> WORK REQUEST: Determine how many lines in this listing contain the word "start" and report that number by itself.

> DATA:
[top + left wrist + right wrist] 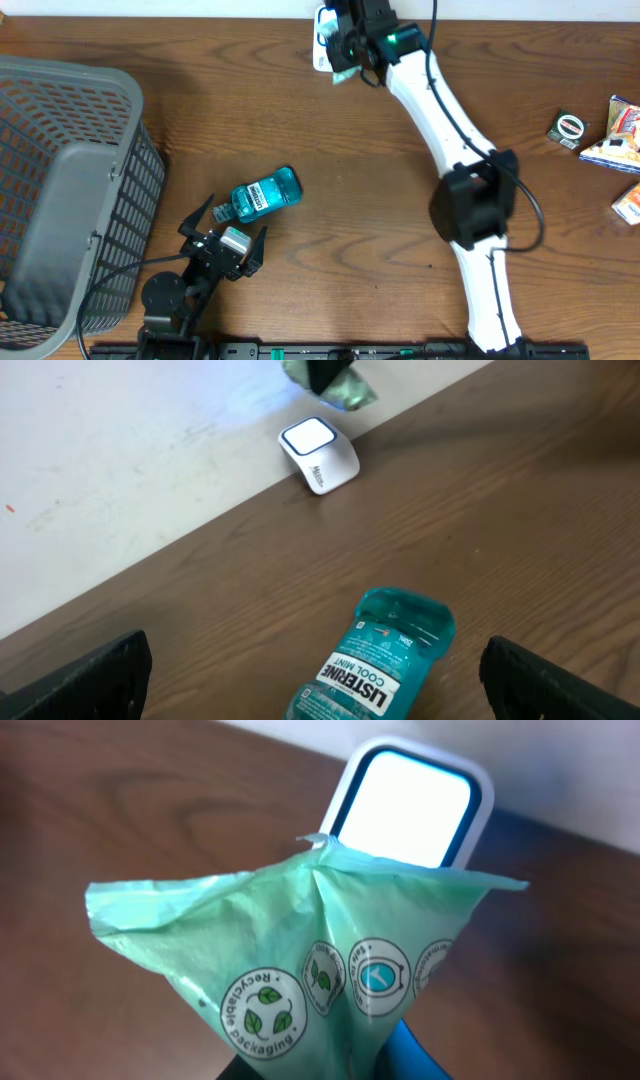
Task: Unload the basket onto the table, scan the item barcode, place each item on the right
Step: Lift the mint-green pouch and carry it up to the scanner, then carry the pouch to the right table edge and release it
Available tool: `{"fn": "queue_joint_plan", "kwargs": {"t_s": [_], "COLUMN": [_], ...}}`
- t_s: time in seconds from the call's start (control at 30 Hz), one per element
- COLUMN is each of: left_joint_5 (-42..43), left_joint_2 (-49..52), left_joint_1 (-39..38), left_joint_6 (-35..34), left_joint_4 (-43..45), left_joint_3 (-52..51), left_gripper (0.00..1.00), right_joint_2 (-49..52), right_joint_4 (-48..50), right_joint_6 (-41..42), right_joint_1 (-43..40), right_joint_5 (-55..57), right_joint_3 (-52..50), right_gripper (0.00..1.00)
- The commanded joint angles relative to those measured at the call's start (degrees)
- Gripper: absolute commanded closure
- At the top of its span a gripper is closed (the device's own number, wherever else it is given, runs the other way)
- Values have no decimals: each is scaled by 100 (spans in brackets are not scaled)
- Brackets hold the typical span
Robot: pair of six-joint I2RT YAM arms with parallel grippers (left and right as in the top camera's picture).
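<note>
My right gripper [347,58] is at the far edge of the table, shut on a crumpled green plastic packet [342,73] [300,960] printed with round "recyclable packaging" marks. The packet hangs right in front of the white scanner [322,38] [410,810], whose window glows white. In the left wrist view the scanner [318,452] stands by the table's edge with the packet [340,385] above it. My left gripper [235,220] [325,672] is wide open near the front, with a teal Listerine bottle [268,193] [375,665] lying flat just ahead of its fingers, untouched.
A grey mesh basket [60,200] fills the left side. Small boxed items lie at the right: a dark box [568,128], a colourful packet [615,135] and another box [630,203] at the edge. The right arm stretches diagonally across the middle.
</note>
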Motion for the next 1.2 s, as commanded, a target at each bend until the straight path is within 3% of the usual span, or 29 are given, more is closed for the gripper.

> FINISHED TASK: 2